Groceries were already moving online before the pandemic, and now it’s become a major focus in the industry.

Walmart launched its new delivery subscription program Tuesday called Walmart Plus, which includes groceries. More stores have joined Instacart, and other apps like DoorDash have added groceries onto their services.

Now, companies like Whole Foods and Stop & Shop are building a new type of store called a dark store.

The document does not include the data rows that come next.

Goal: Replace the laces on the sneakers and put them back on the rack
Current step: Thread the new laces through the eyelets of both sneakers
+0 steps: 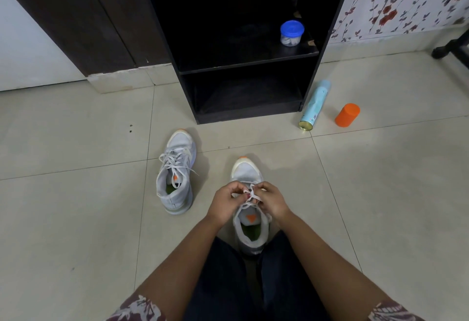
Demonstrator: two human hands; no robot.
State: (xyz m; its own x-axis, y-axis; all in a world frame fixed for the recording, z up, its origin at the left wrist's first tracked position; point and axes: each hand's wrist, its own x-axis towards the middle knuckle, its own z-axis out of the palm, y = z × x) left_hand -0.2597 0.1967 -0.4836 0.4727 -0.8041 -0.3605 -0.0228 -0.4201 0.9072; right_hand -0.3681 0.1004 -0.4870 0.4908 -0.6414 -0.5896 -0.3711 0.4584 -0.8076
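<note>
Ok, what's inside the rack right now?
A blue-lidded jar sits on the middle shelf of the rack, toward the right. The bottom shelf looks bare; the top shelf is cut off by the frame.

We see dim, even indoor light on the pale floor [76,193]. The left sneaker [175,176] casts a soft shadow rightward, the rack [314,72] interior goes nearly black, and straight lines bend near the edges.

Sneakers [175,173] are grey matt mesh cloth, and the laces [250,195] are flat pale woven cloth. Rack [253,115] is dark matt wood-look board; floor [76,219] is smooth light tile with a slight sheen. Jar [290,39] is clear plastic with a glossy blue lid [291,27]; can [314,103] is glossy and printed with a metal rim; cap [347,115] is smooth orange plastic.
</note>
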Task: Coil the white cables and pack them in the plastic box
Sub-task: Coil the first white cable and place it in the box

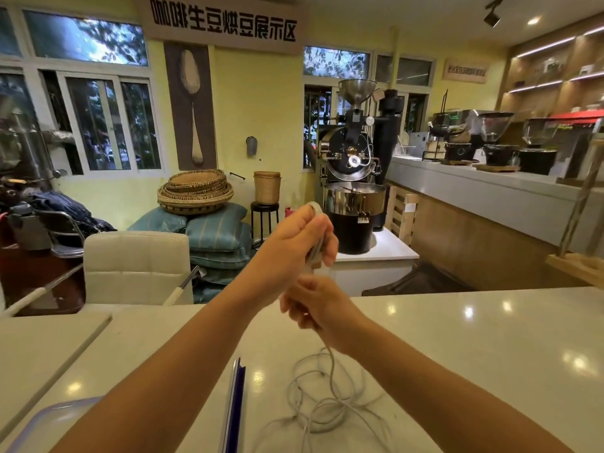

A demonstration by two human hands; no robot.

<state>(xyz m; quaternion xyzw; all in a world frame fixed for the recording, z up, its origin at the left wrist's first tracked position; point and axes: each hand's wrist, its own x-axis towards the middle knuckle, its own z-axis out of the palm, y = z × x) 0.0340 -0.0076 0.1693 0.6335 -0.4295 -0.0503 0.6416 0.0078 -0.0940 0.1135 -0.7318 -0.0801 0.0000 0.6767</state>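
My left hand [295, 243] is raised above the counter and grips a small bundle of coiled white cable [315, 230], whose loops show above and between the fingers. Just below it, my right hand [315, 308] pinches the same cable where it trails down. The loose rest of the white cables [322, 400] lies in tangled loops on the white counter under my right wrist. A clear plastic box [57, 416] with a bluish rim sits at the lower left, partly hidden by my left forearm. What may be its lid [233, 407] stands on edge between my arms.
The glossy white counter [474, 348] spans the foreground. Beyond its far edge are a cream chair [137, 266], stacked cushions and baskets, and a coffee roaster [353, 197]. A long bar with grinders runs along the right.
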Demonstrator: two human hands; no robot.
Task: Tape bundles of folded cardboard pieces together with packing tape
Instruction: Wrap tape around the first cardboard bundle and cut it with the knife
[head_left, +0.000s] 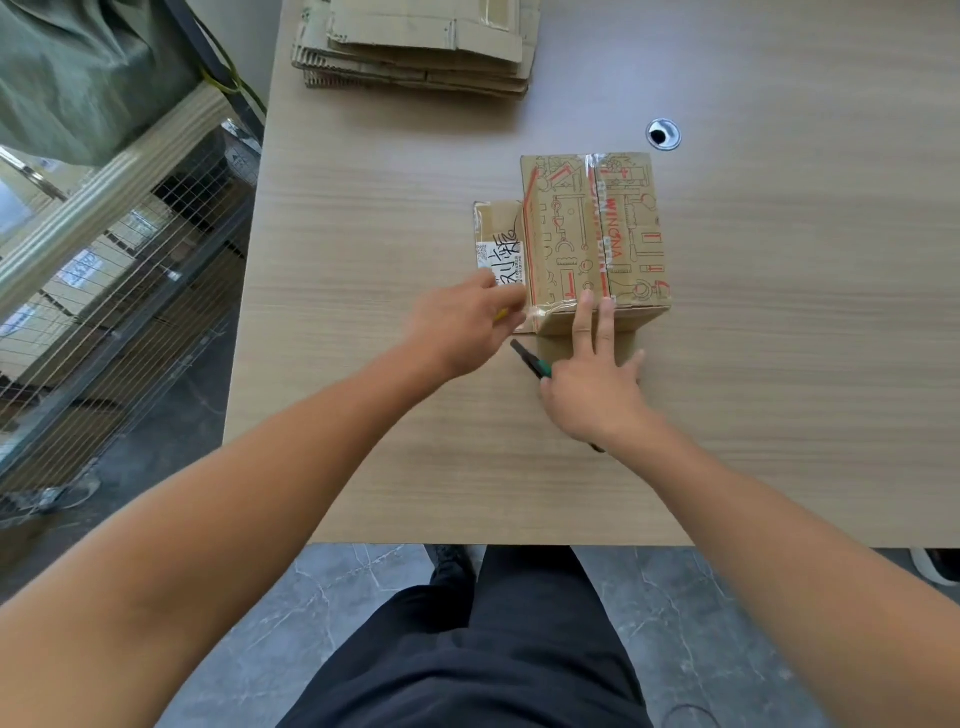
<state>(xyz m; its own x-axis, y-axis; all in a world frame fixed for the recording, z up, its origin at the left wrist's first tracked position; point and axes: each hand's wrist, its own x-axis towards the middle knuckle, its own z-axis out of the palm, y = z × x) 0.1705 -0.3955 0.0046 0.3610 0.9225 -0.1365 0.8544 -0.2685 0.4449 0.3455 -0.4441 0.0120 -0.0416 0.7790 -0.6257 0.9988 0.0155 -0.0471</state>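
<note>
Cardboard bundle, one, red-printed, flat mid-table; clear tape across top. Second stack of folded cardboard at far edge, well apart. Two bare hands: left hand at bundle's near-left corner, fingers curled, grip contents not discernible. Right hand fingers spread, pressing bundle's near edge. One dark tool under right hand. One cable grommet.
</note>
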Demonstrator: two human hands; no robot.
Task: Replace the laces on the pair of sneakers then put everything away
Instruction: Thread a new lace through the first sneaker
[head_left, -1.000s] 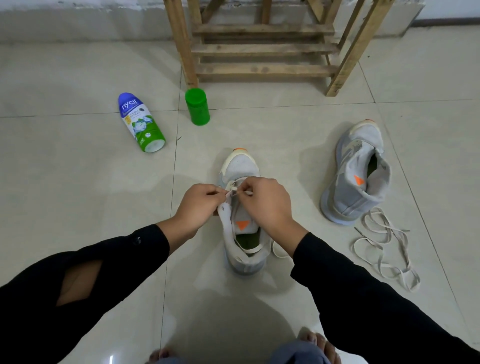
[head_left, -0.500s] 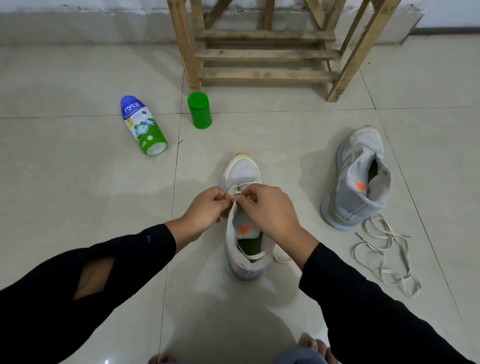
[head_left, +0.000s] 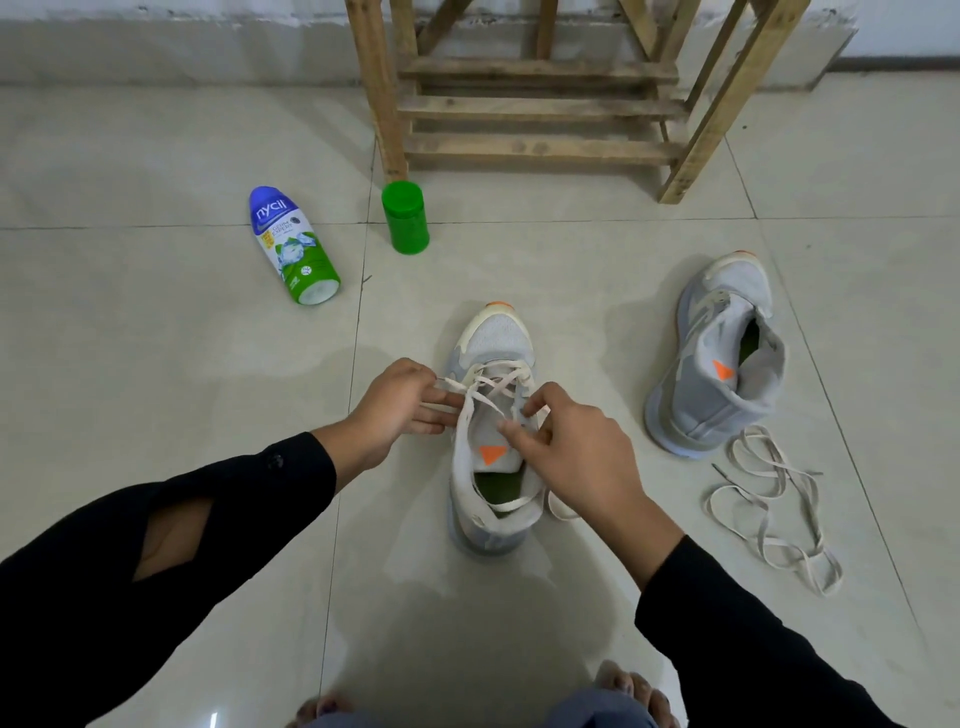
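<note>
A grey sneaker (head_left: 496, 338) with an orange toe tip stands on the tiled floor in front of me, its cream lace (head_left: 493, 382) crossed through the front eyelets. My left hand (head_left: 400, 410) sits at the shoe's left side and holds a lace end between its fingers. My right hand (head_left: 566, 447) is over the tongue, fingers curled, pinching the lace at the right eyelets. A second grey sneaker (head_left: 719, 358) stands unlaced to the right, with a loose cream lace (head_left: 769, 504) piled on the floor beside it.
A blue-and-green powder bottle (head_left: 291, 244) lies on its side at the left, with a green cap (head_left: 405, 215) upright near it. A wooden rack (head_left: 540, 104) stands against the wall behind. My bare feet (head_left: 628, 693) show at the bottom edge.
My hands have drawn apart from the middle of the shoe. The left moved out to the shoe's left side, and the crossed lace over the front eyelets is now uncovered.
</note>
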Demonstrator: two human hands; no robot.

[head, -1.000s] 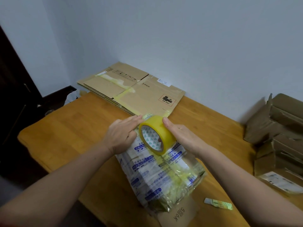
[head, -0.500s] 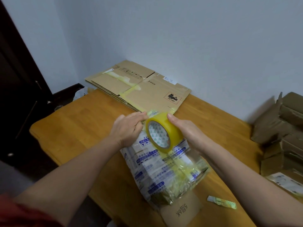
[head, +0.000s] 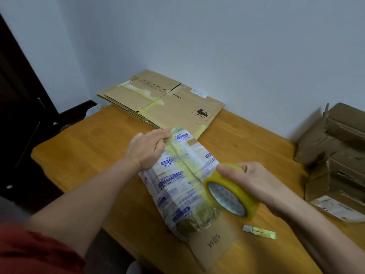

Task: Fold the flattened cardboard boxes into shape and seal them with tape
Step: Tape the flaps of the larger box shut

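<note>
A cardboard box (head: 183, 186) wrapped in old clear tape with blue print lies on the wooden table (head: 83, 147) in front of me. My left hand (head: 148, 148) presses down on its far left end, fingers pinching the tape's start at the far edge. My right hand (head: 254, 184) grips a yellow tape roll (head: 231, 196) at the box's near right side. A yellowish strip of tape runs along the box's middle seam between the two hands. A bare flap (head: 213, 242) with black print sticks out at the near end.
Flattened cardboard boxes (head: 162, 101) lie stacked at the table's far edge against the wall. Several folded boxes (head: 335, 159) stand piled at the right. A small cutter (head: 258, 231) lies on the table near the right forearm. A dark door is at the left.
My right hand has pulled the tape roll from the box's far end back toward me along the seam, laying out tape. The left hand stayed at the far end.
</note>
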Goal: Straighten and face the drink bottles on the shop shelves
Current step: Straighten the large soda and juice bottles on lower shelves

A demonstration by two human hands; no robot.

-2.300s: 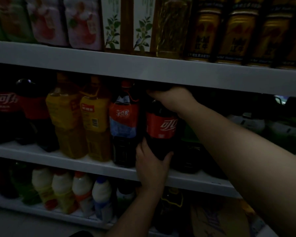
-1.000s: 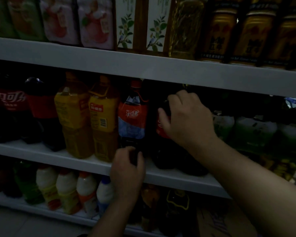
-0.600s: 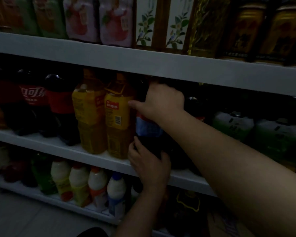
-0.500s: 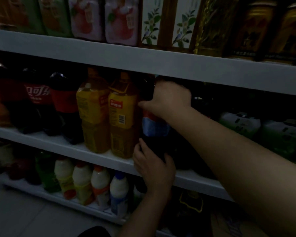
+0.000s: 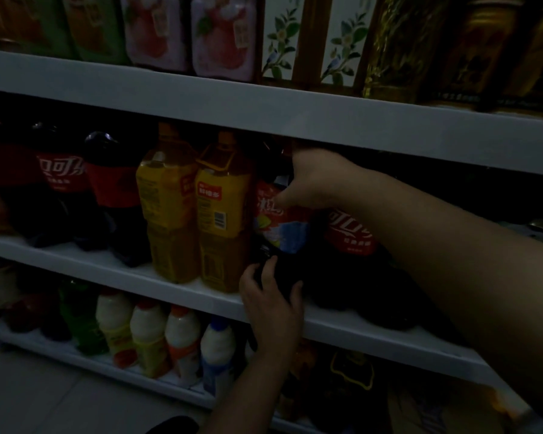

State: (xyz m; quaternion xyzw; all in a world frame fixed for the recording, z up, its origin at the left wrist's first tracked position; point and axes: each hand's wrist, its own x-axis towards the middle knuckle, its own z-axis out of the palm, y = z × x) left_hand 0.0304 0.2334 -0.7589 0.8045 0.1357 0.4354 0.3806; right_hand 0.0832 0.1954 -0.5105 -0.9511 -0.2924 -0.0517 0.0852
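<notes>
middle shelf (image 5: 176,292) | cola bottles (image 5: 61,177); yellow bottles (image 5: 166,198) | apparently upright

Dim shop interior, low light. Three pale grey shelves run left to right, slanting down toward right. Top shelf (image 5: 264,109) has broad front edge. Middle shelf (image 5: 91,255) sits below. Bottom shelf (image 5: 60,355) sits just above floor. Deep shadow under each shelf, darkest at right. Floor (image 5: 38,399) pale, smooth, with faint seam lines.
</notes>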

It looks like a regular grocery store — aisles of produce and pasta, without fancy cheese towers or end-of-aisle displays.

“It doesn’t have to look pretty because consumers are not going to be in the store, right?” said Doug Baker of FMI, a food industry association. Dark stores aren’t open to customers. They’re for fulfilling online orders, which have surged during the pandemic.

And building them like regular markets — not warehouses — means they can be converted into stores if the trend doesn’t hold.

“You can build something for today, but you also need to think about what’s the future,” Baker said.

Part of the reason the future is unclear is not everyone is online ordering experiences have been stellar.

“This integration of the online with the physical carried along with it some very unique problems,” said Terry Esper, professor of marketing and logistics at Ohio State University.

For instance, maybe you order a specific cheese, and you’re sent a substitute that’s $5 more. Or maybe you can’t get a delivery slot.

And for people who live outside a delivery zone, don’t have reliable internet or are receiving federal benefits for food, online grocery shopping may not be an option.

“I think we shouldn’t underestimate the human desire to engage in grocery shopping,” said Hart Posen, a professor at the University of Wisconsin-Madison. He thinks shoppers will eventually settle into a mix of in-store and online, because the online stores don’t let you pick the ripeness of your fruit. And they definitely lack free samples.